PDF(Pubmed)
Abstract:
The adenosine pathway is an exciting new target in the field of cancer immunotherapy. CD73 is the main producer of extracellular adenosine. Non-small cell lung cancer (NSCLC) has one of the highest CD73 expression signatures among all cancer types and the presence of common oncogenic drivers of NSCLC, such as mutant epidermal growth factor receptor (EGFR) and KRAS, correlate with increased CD73 expression. Current immune checkpoint blockade (ICB) therapies only benefit a subset of patients, and it has proved challenging to understand which patients might respond even with the current understanding of predictive biomarkers. The adenosine pathway is well known to disrupt cytotoxic function of T cells, which is currently the main target of most clinical agents. Data thus far suggests that combining ICB therapies already in the clinic with adenosine pathway inhibitors provides promise for the treatment of lung cancer. However, antigen loss or lack of good antigens limits efficacy of ICB; simultaneous activation of other cytotoxic immune cells such as natural killer (NK) cells can be explored in these tumors. Clinical trials harnessing both T and NK cell activating treatments are still in their early stages with results expected in the coming years.
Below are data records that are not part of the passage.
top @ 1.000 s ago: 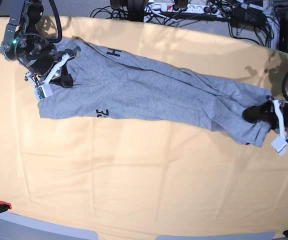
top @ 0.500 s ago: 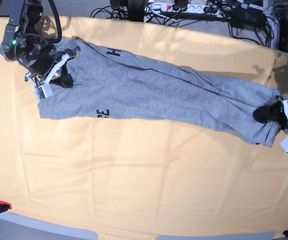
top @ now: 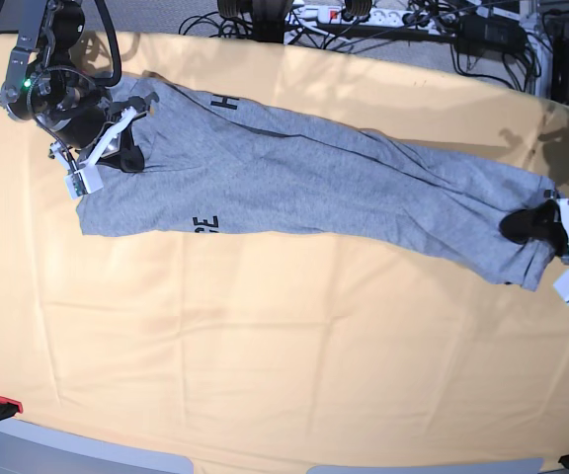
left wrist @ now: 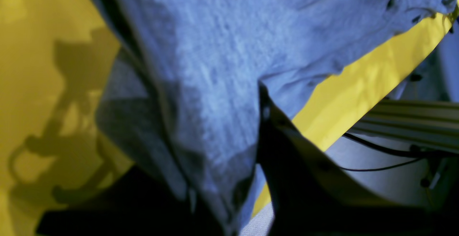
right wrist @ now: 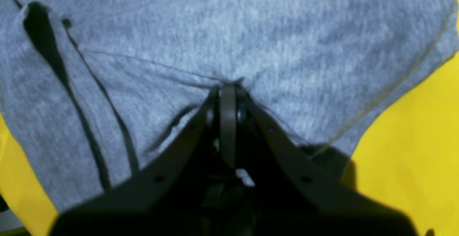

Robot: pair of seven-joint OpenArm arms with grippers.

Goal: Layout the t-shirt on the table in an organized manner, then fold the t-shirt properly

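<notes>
You had the t-shirt (top: 304,188) stretched across the table (top: 265,355), right gripper (top: 126,153) at its left end, left gripper (top: 527,225) at its right end.

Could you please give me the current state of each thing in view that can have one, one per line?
t-shirt: stretched long between both arms, bunched and creased, not laid flat or folded.
left gripper: shut on the t-shirt's end near the table's edge.
right gripper: shut on a pinch of t-shirt fabric.
table: covered by a slightly wrinkled yellow-orange cloth.
</notes>
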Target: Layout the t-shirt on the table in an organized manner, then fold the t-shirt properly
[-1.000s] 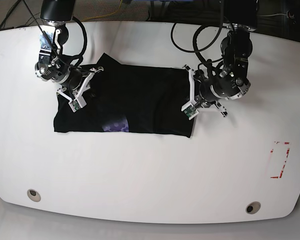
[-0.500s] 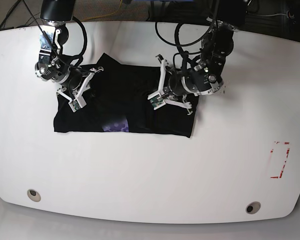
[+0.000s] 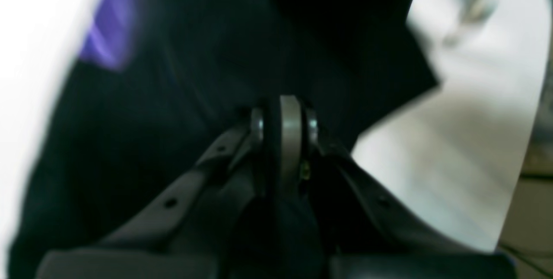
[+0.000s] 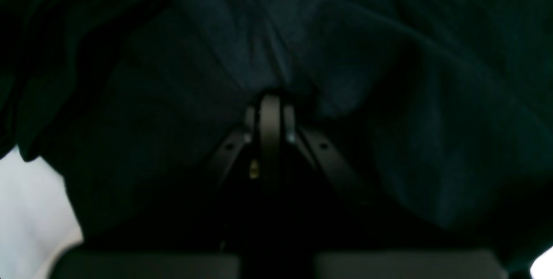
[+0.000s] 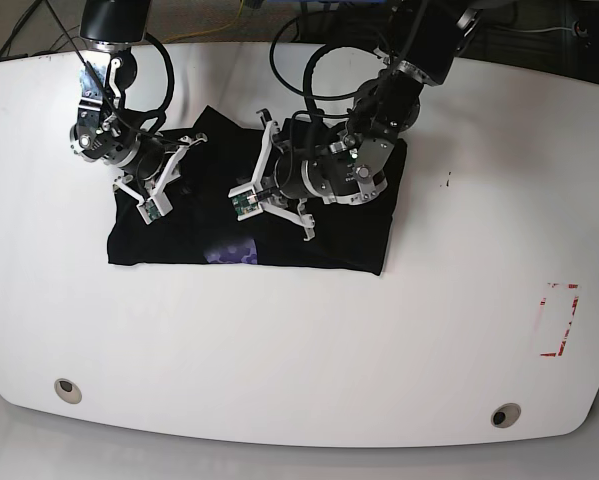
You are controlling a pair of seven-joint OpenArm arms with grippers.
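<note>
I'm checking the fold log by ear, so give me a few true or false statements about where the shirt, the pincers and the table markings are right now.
1. The t-shirt lies on the table as a dark, roughly rectangular shape. True.
2. The left pincer is out over bare table, clear of the shirt. False: it is over the shirt's middle, shut on the t-shirt.
3. The right pincer is at the shirt's end on the base view's left. True.
4. The red outline mark is covered by the shirt. False: it lies apart, near the table's edge on the base view's right.
5. A purple patch shows near the shirt's front edge. True.
</note>
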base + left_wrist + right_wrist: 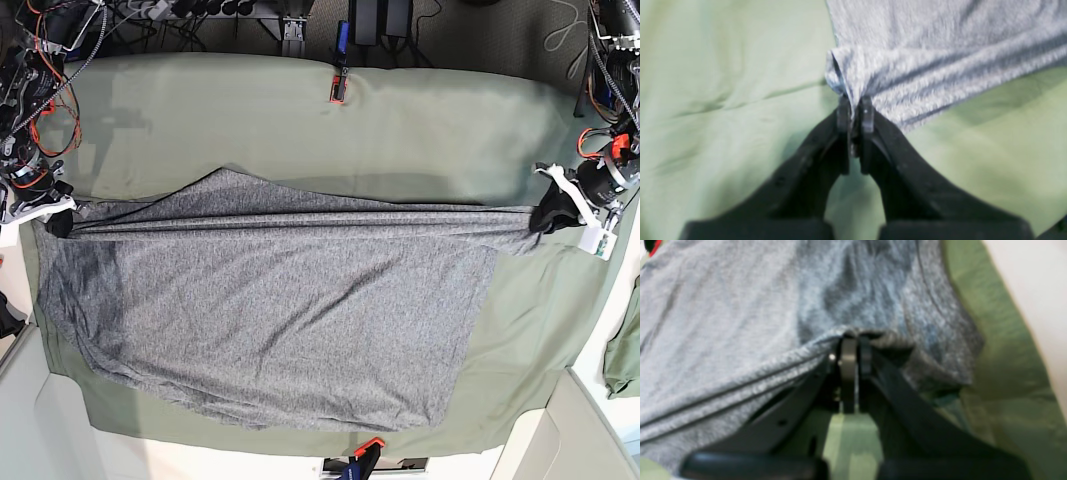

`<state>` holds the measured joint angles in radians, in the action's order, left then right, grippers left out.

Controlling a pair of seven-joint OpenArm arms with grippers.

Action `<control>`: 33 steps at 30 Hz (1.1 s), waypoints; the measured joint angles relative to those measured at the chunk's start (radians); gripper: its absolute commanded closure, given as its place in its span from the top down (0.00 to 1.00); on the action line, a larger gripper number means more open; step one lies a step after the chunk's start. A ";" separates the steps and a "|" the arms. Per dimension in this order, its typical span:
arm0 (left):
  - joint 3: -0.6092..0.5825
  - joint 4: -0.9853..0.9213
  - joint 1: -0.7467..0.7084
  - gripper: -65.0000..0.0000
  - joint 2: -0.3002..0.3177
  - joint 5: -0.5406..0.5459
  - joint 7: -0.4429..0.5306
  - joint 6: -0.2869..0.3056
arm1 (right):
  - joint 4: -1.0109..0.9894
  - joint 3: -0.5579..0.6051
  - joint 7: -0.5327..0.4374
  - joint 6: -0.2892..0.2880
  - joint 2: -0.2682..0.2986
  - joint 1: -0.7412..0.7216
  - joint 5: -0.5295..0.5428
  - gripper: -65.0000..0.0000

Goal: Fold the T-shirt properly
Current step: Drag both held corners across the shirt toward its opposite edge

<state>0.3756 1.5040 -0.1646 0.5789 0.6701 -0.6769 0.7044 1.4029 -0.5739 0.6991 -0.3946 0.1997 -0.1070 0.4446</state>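
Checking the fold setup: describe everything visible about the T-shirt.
The T-shirt is heather-grey, speckled soft knit with no print. It lies spread on the green table cloth, wrinkled, its far edge pulled taut into a ridge between the left gripper and right gripper, each shut on bunched fabric.

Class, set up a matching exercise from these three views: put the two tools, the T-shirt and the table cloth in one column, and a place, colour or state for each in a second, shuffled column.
Column one:
1. left tool
2. right tool
3. T-shirt
4. table cloth

Column two:
A. olive green
B. stretched between both tools
C. base view's right edge
D. base view's left edge

Pairs: 1-C, 2-D, 3-B, 4-A
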 measured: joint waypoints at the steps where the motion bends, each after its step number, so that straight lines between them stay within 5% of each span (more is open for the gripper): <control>1: -0.025 -0.029 0.027 0.00 0.000 -0.021 0.001 -0.001 | -0.021 -0.001 0.000 -0.003 0.000 -0.013 -0.002 0.00; 17: -0.344 -0.466 0.449 0.00 0.001 -0.119 0.119 -0.002 | -0.213 -0.001 -0.043 -0.047 0.071 -0.163 -0.067 0.00; 26: -0.422 -0.595 0.553 0.00 -0.003 -0.121 0.125 -0.001 | -0.313 -0.001 -0.045 -0.063 0.085 -0.212 -0.068 0.00; 27: -0.422 -0.596 0.553 0.06 -0.002 -0.120 0.125 -0.001 | -0.314 -0.001 -0.045 -0.063 0.085 -0.212 -0.068 0.00; 31: -0.421 -0.596 0.553 0.34 -0.002 -0.050 0.025 -0.007 | -0.315 -0.003 -0.048 -0.058 0.088 -0.206 -0.051 0.40; 33: -0.421 -0.597 0.553 0.36 0.003 0.018 -0.034 -0.008 | -0.315 -0.003 -0.044 -0.058 0.089 -0.204 0.003 0.51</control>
<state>-0.0456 0.9073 0.3882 0.5816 0.6876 -0.7113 0.6960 1.0882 -0.5770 0.6548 -0.4526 0.2886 -0.3111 0.4480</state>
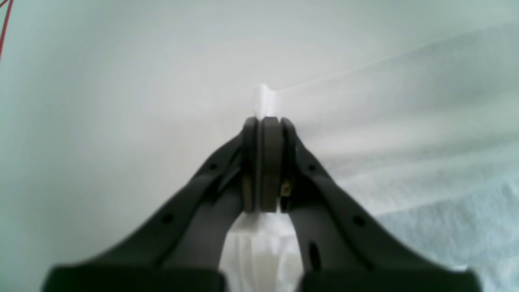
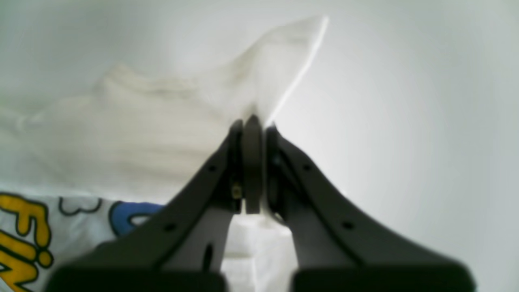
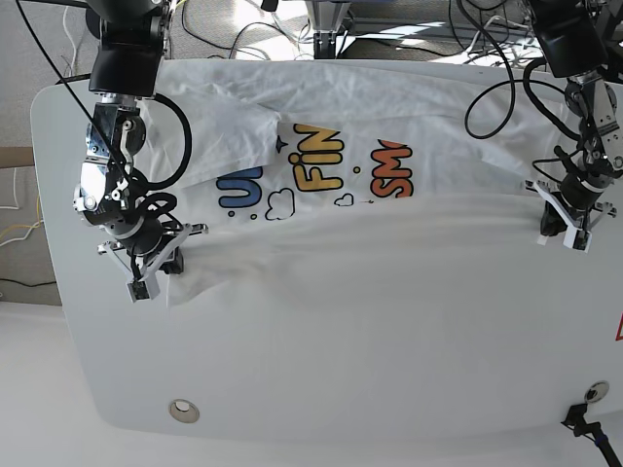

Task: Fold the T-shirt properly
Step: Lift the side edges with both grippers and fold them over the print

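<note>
Both end effectors, left (image 3: 568, 226) and right (image 3: 156, 261), are clamped tight on pinches of the T-shirt (image 3: 389, 282) spread over the white bench (image 3: 127, 389), and that floppy, light cotton looks best gripped at corners.

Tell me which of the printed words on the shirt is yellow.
It is the middle word of the three visible on the T-shirt. The word to its left is blue, and the one to its right is orange-red.
</note>
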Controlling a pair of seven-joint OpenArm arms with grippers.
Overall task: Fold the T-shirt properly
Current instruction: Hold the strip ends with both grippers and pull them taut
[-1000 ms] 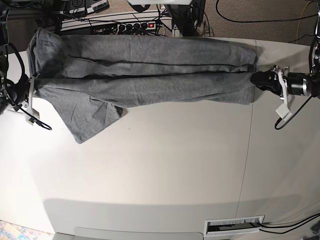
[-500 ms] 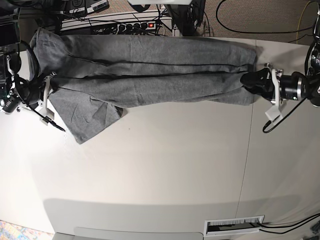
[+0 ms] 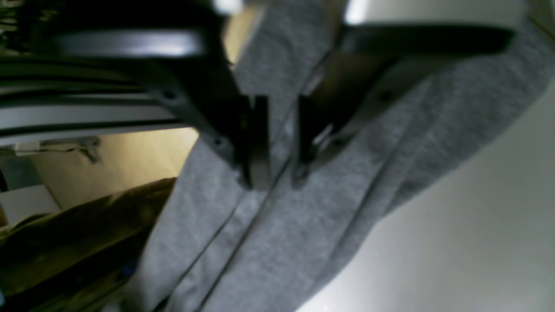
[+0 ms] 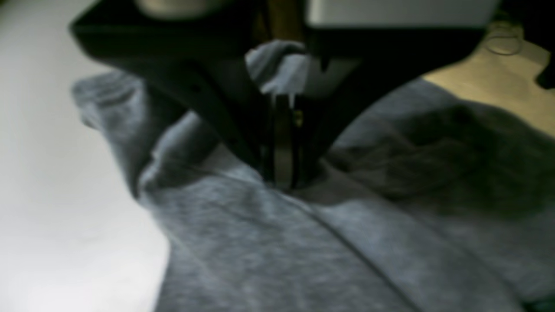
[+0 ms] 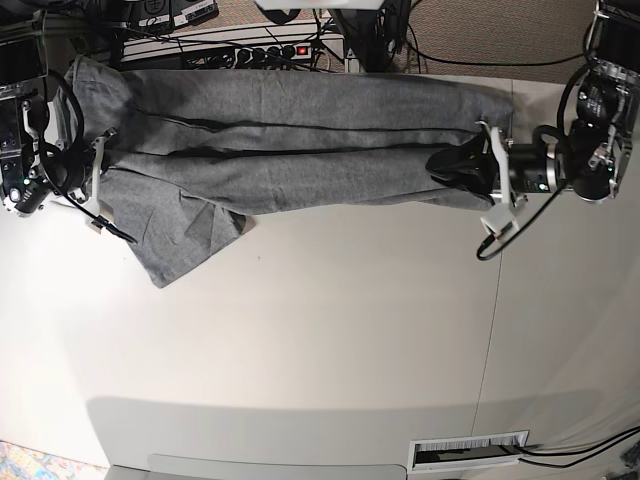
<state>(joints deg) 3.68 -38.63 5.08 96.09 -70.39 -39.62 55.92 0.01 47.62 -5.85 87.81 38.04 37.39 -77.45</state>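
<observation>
Two pads of my left gripper (image 3: 273,173) stand slightly apart over a T-shirt (image 3: 303,225) ridge, whether pinching I cannot tell; right wrist: my right gripper (image 4: 284,173) is clamped on cloth; base: both grippers have moved inward along the table (image 5: 300,340) since before.

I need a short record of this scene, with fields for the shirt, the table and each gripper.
shirt: grey T-shirt, folded into a long band along the far table edge, one sleeve sticking out toward the near side
table: white
left gripper: jaws narrow, astride a shirt fold; grip not clear
right gripper: shut on the shirt
</observation>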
In this review we provide an overview of new literature on the adenosine pathway and specifically CD73. CD73 is thought of mainly for its role as an immune modulator, however recent studies have demonstrated the tumor cell intrinsic properties of CD73 are potentially as important as its role in immune suppression. We also highlight the current understanding of this pathway in lung cancer, outline ongoing studies examining therapies in combination with adenosine pathway targeting, and discuss future prospects.
摘要:
腺苷途径是癌症免疫治疗领域令人兴奋的新靶点。CD73是细胞外腺苷的主要生产者。非小细胞肺癌(NSCLC)在所有癌症类型中具有最高的CD73表达特征之一,并且存在NSCLC的常见致癌驱动因素。如突变表皮生长因子受体(EGFR)和KRAS,与CD73表达增加相关。当前的免疫检查点阻断(ICB)疗法仅使一部分患者受益。事实证明,即使目前对预测性生物标志物的理解,了解哪些患者可能会做出反应也具有挑战性。众所周知,腺苷途径会破坏T细胞的细胞毒性功能,这是目前大多数临床药物的主要目标。迄今为止的数据表明,已经在临床中的ICB疗法与腺苷途径抑制剂的组合为肺癌的治疗提供了希望。然而,抗原丢失或缺乏良好的抗原限制了ICB的功效;在这些肿瘤中可以探索其他细胞毒性免疫细胞如自然杀伤(NK)细胞的同时激活。利用T和NK细胞活化治疗的临床试验仍处于早期阶段,预计未来几年会有结果。在这篇综述中,我们提供了关于腺苷途径和特别是CD73的新文献的概述。CD73被认为主要是作为免疫调节剂的作用,然而,最近的研究表明,CD73的肿瘤细胞固有特性可能与其在免疫抑制中的作用一样重要。我们还强调了目前对肺癌中这种途径的理解,概述正在进行的研究,检查与腺苷途径靶向结合的疗法,讨论未来的前景。